▸ PROBLEM REQUIREMENTS: List the lines of this listing that hold the word "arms".

══ EXERCISE DATA

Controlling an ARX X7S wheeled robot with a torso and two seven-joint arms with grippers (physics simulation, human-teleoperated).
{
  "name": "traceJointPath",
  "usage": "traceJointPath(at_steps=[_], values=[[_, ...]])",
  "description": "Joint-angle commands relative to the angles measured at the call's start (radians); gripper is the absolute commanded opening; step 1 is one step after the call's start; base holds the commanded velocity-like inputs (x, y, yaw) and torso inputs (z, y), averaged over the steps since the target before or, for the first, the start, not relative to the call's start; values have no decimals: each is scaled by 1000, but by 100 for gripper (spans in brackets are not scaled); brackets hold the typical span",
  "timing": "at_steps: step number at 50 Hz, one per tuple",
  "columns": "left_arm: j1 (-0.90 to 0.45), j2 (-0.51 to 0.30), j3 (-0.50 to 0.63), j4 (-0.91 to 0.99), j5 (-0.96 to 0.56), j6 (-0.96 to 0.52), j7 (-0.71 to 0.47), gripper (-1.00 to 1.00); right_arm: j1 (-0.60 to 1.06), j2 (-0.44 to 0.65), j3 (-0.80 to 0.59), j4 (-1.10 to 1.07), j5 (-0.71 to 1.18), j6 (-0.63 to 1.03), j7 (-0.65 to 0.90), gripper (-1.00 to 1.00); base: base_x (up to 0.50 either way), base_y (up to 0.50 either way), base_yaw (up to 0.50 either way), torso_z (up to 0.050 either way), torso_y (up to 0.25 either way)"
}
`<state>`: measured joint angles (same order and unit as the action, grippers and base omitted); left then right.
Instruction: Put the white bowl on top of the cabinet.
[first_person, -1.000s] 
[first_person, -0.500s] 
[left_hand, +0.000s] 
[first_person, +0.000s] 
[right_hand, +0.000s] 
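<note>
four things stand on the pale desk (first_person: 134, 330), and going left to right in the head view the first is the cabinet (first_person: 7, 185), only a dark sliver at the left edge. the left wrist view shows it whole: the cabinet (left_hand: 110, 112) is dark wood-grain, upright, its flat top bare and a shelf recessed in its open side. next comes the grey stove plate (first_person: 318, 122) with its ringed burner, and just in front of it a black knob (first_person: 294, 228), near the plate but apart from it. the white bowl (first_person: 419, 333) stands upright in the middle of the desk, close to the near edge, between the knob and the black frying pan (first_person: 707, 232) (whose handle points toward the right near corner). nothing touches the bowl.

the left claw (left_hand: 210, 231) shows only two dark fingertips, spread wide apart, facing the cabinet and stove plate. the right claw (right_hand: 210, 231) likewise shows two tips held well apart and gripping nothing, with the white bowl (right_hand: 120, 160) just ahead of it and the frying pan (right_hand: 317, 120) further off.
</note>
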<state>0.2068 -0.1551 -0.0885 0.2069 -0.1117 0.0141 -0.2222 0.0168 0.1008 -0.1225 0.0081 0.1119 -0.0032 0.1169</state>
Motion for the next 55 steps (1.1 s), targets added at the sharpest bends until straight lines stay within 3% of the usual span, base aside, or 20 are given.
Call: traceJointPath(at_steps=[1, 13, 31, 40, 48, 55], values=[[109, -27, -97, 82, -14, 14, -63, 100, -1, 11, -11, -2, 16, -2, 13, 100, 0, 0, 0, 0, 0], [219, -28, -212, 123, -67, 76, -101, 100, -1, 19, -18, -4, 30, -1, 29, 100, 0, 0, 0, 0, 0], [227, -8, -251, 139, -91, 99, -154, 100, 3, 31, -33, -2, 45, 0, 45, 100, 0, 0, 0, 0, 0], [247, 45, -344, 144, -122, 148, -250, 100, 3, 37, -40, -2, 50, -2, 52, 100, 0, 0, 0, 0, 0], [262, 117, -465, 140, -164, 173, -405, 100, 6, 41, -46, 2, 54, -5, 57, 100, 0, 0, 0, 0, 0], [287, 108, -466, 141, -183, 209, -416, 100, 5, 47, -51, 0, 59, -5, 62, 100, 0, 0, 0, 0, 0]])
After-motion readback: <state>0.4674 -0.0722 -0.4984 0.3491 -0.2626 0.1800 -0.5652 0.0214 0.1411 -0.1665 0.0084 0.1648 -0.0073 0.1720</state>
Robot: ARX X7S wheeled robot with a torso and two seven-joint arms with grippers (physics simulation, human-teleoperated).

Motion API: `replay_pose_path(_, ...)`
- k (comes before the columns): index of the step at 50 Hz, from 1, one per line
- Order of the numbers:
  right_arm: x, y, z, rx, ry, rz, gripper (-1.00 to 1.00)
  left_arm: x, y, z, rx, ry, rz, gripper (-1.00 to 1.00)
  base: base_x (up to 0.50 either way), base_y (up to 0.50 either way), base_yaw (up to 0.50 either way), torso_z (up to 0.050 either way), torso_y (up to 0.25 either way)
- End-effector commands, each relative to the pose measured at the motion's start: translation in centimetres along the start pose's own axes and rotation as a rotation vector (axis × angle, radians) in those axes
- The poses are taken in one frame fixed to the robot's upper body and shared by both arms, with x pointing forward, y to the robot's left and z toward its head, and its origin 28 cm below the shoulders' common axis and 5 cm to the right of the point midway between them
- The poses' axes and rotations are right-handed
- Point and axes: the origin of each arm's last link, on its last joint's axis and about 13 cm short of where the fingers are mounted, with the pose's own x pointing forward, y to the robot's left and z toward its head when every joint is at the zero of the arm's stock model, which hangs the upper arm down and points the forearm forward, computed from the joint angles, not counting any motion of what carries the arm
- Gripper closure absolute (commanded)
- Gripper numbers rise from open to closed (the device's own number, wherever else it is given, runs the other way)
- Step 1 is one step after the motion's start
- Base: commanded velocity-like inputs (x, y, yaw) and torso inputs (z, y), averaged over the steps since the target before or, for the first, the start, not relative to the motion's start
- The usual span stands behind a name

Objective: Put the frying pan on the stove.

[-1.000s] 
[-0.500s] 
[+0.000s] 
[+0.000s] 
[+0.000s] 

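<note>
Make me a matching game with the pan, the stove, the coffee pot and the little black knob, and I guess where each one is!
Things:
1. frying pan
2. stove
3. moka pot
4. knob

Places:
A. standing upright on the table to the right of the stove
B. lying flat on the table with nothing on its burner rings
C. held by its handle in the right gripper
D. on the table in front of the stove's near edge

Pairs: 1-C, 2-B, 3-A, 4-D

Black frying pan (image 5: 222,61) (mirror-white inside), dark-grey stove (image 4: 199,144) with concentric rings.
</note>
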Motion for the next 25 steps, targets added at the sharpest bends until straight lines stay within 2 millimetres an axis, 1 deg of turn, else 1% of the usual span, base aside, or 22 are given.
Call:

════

▸ RESPONSE:
Controlling an ARX X7S wheeled robot with a torso and two seven-joint arms with grippers (physics simulation, human-teleoperated).
Robot: ARX X7S wheeled robot with a torso and two seven-joint arms with grippers (physics simulation, human-teleoperated).
- The poses are taken in one frame fixed to the robot's upper body and shared by both arms, with x pointing forward, y to the robot's left and z toward its head, and its origin 28 cm below the shoulders' common axis and 5 cm to the right of the point midway between them

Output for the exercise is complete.